Work required
Using the listing that follows, filter out every line lacking the string "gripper" and return the rest.

[Start of Attachment]

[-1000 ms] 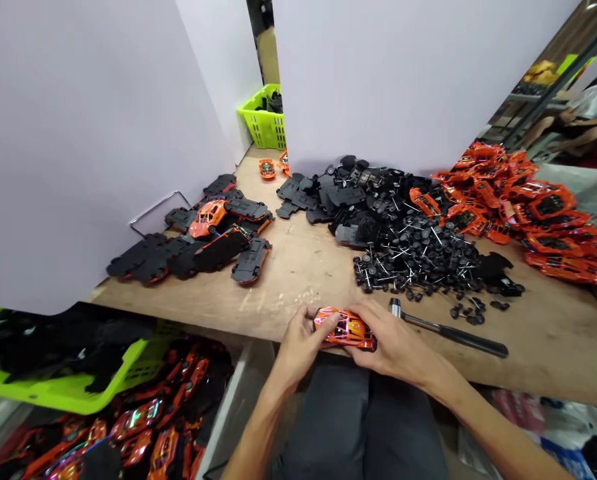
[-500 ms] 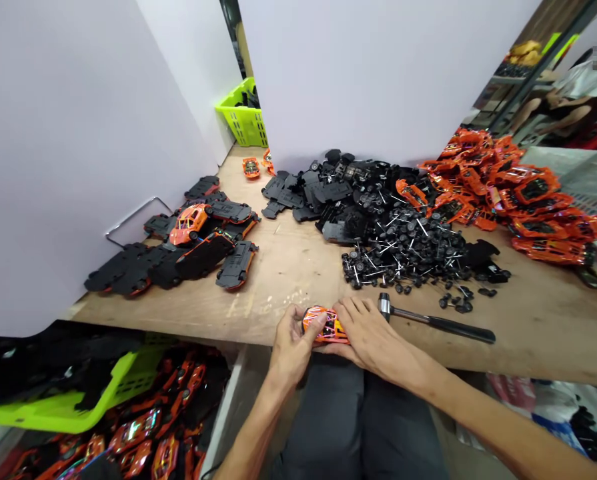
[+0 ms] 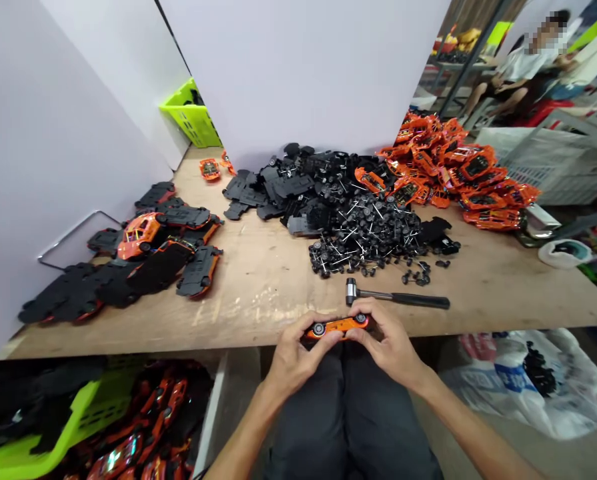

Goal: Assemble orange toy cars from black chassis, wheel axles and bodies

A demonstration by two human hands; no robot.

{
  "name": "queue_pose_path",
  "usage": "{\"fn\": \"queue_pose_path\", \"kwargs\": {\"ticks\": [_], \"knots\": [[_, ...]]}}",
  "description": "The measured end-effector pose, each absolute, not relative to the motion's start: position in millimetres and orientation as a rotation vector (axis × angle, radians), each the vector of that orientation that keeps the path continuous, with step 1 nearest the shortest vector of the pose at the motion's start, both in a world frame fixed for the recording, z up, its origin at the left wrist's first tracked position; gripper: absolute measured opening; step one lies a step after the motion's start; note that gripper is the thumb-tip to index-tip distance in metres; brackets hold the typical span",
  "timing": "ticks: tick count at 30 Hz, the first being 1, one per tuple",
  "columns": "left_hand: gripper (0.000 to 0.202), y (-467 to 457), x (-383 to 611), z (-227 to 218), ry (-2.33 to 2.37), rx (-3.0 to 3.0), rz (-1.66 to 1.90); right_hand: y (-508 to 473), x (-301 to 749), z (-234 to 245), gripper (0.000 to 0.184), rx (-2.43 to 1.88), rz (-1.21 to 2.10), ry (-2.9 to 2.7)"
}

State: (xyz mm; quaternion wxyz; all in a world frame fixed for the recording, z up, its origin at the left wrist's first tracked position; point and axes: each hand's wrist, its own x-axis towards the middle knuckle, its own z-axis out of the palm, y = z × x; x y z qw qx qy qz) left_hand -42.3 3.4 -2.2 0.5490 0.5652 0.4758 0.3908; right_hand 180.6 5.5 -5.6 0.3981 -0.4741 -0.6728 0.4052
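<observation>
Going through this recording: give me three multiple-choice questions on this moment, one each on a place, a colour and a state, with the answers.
1. Where does the black-handled hammer lie?
A) In a lime-green plastic basket
B) On the wooden workbench
C) On the floor

2. What colour is the body of the small toy car?
A) Blue
B) White
C) Orange

3. How is the car held?
A) Right hand only
B) Both hands
C) Not held

Answers:
1. B, it lies on the bench just beyond the hands.
2. C, the body shows orange around its black wheels.
3. B, the left hand and right hand grip it from either side.
</observation>
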Motion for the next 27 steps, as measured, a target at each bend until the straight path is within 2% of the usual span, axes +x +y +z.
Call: {"fn": "queue_pose_path", "kwargs": {"ticks": [5,12,16,18,24,26,27], "knots": [[0.023,1,-35,-7,1.198,1.402,0.985,12,183,-4,0.023,-1.181,1.214,-1.66],[0.032,15,-37,17,1.187,1.913,0.678,9,172,-1,0.017,-1.185,1.019,-1.658],[0.017,16,-22,15,1.381,2.189,0.598,8,174,-11,0.026,-1.172,1.03,-1.651],[0.018,14,-19,10,1.385,2.149,0.676,6,172,-16,0.029,-1.209,0.977,-1.616],[0.026,7,-28,6,1.4,1.746,0.958,0,161,-9,0.016,-1.221,0.752,-1.529],[0.032,3,-29,11,1.422,1.565,1.042,-2,162,-3,0.025,-1.184,0.772,-1.532],[0.036,1,-28,14,1.433,1.463,1.078,-3,164,-1,0.036,-1.173,0.784,-1.518]]}}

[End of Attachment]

Answer section
  "description": "The measured end-effector pose, each absolute, not relative to the motion's start: position in millimetres and orientation as a rotation vector (axis × angle, radians), each the vector of that orientation that keeps the path continuous, with step 1 nearest the shortest vector of the pose at the motion's start, both in a world frame fixed for the recording, z up, its origin at the left wrist's first tracked position; gripper: absolute measured opening; step one lies a step after the motion's start; note that gripper is the thumb-tip to index-tip distance in metres; brackets hold the typical span",
  "columns": "left_hand: gripper (0.000 to 0.202), y (-467 to 457), x (-383 to 611), z (-227 to 218), ry (-2.33 to 2.37), rx (-3.0 to 3.0), rz (-1.66 to 1.90); right_hand: y (-508 to 473), x (-301 to 749), z (-234 to 245), gripper (0.000 to 0.184), rx (-2.43 to 1.88), rz (-1.21 to 2.10), ry (-2.9 to 2.7)"

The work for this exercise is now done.